What the task asks: Here the job is to repeat the listing exactly, but not the pictures in it.

Exercise data:

********

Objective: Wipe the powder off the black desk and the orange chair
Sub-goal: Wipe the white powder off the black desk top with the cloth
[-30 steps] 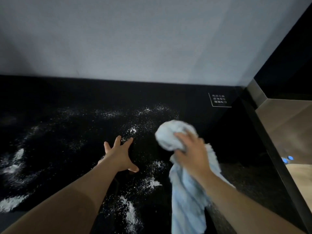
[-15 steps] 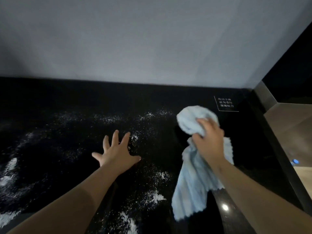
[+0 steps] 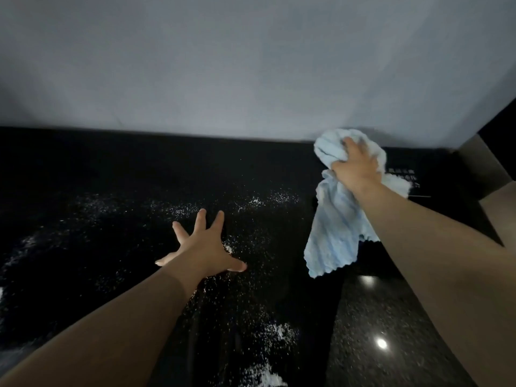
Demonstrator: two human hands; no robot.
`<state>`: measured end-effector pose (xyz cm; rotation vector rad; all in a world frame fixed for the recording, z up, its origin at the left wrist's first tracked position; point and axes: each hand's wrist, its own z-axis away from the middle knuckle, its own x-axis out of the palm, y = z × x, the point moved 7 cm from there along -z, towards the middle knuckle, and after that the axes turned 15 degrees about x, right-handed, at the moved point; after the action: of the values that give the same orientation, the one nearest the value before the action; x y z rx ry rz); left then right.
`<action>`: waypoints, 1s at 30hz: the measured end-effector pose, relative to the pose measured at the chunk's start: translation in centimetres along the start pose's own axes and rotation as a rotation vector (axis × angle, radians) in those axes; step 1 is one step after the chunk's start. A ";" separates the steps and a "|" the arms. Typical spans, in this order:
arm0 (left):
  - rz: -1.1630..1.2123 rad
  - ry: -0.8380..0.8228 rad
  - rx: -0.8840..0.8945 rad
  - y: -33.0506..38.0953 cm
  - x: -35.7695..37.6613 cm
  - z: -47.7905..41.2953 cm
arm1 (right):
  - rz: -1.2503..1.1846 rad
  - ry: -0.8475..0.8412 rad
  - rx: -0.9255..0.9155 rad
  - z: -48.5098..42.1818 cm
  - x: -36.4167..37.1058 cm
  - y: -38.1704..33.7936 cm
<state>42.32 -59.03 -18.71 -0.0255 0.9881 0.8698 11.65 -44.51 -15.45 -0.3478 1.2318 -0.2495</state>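
White powder (image 3: 181,209) lies scattered over the black desk (image 3: 83,169), with thicker patches near the front edge (image 3: 275,331). My left hand (image 3: 202,248) presses flat on the desk with fingers spread, in the middle of the powder. My right hand (image 3: 356,166) grips a bunched light blue cloth (image 3: 335,224) at the desk's far right, close to the wall; the cloth's loose end hangs down toward me. The orange chair is not in view.
A grey wall (image 3: 251,65) runs along the back of the desk. A small white-lettered label (image 3: 405,177) sits on the desk's far right corner, partly behind the cloth. A dark speckled floor (image 3: 391,331) with light reflections lies to the lower right.
My right hand has carried the cloth away from me and to the right, up to the back wall. My left hand has slid slightly forward, staying flat on the desk.
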 end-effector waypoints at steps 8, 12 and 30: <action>0.058 -0.010 -0.010 0.6 -0.3 0.7 | -0.187 0.212 -0.574 9.5 -2.2 -2.3; 0.072 -0.006 -0.009 0.9 -0.5 0.8 | 0.348 0.046 -0.682 12.5 3.8 1.1; 0.075 -0.018 -0.023 0.8 -0.6 0.6 | 0.245 0.217 -0.317 4.1 1.7 -1.1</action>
<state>42.14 -58.63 -17.64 -0.0006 0.9668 0.9483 16.11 -45.69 -15.32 -0.4470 1.5181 0.1247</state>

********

Written answer:
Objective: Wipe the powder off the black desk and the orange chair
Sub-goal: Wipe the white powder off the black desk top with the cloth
[-30 steps] 
[-15 steps] 
[+0 steps] 
Demonstrator: two human hands; no robot.
`<state>`: measured end-effector pose (xyz cm; rotation vector rad; all in a world frame fixed for the recording, z up, its origin at the left wrist's first tracked position; point and axes: each hand's wrist, its own z-axis away from the middle knuckle, its own x-axis out of the palm, y = z × x, the point moved 7 cm from there along -z, towards the middle knuckle, and after that the axes turned 15 degrees about x, right-handed, at the moved point; after the action: of the values that give the same orientation, the one nearest the value before the action; x y z rx ry rz); left then right.
`<action>`: waypoints, 1s at 30hz: the measured end-effector pose, relative to the pose measured at the chunk's start: translation in centimetres along the start pose's own axes and rotation as a rotation vector (axis × angle, radians) in those axes; step 1 is one step after the chunk's start. A ";" separates the steps and a "|" the arms. Typical spans, in this order:
arm0 (left):
  - rz: -1.1630..1.2123 rad
  - ry: -0.8380..0.8228 rad
  - rx: -0.8840..0.8945 rad
  - y: -33.0506..38.0953 cm
  - x: -35.7695..37.6613 cm
  - z: -47.7905..41.2953 cm
arm1 (right):
  - rz: -1.2503..1.1846 rad
  - ry: -0.8475..0.8412 rad
  - rx: -0.9255..0.9155 rad
  - z: -48.5098..42.1818 cm
  - x: -36.4167..37.1058 cm
  - y: -38.1704..33.7936 cm
<state>42.32 -59.03 -18.71 -0.0255 0.9881 0.8698 11.65 -44.51 -15.45 -0.3478 1.2318 -0.2495</state>
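White powder (image 3: 181,209) lies scattered over the black desk (image 3: 83,169), with thicker patches near the front edge (image 3: 275,331). My left hand (image 3: 202,248) presses flat on the desk with fingers spread, in the middle of the powder. My right hand (image 3: 356,166) grips a bunched light blue cloth (image 3: 335,224) at the desk's far right, close to the wall; the cloth's loose end hangs down toward me. The orange chair is not in view.
A grey wall (image 3: 251,65) runs along the back of the desk. A small white-lettered label (image 3: 405,177) sits on the desk's far right corner, partly behind the cloth. A dark speckled floor (image 3: 391,331) with light reflections lies to the lower right.
My right hand has carried the cloth away from me and to the right, up to the back wall. My left hand has slid slightly forward, staying flat on the desk.
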 end-effector waypoints at steps 8, 12 and 30: <action>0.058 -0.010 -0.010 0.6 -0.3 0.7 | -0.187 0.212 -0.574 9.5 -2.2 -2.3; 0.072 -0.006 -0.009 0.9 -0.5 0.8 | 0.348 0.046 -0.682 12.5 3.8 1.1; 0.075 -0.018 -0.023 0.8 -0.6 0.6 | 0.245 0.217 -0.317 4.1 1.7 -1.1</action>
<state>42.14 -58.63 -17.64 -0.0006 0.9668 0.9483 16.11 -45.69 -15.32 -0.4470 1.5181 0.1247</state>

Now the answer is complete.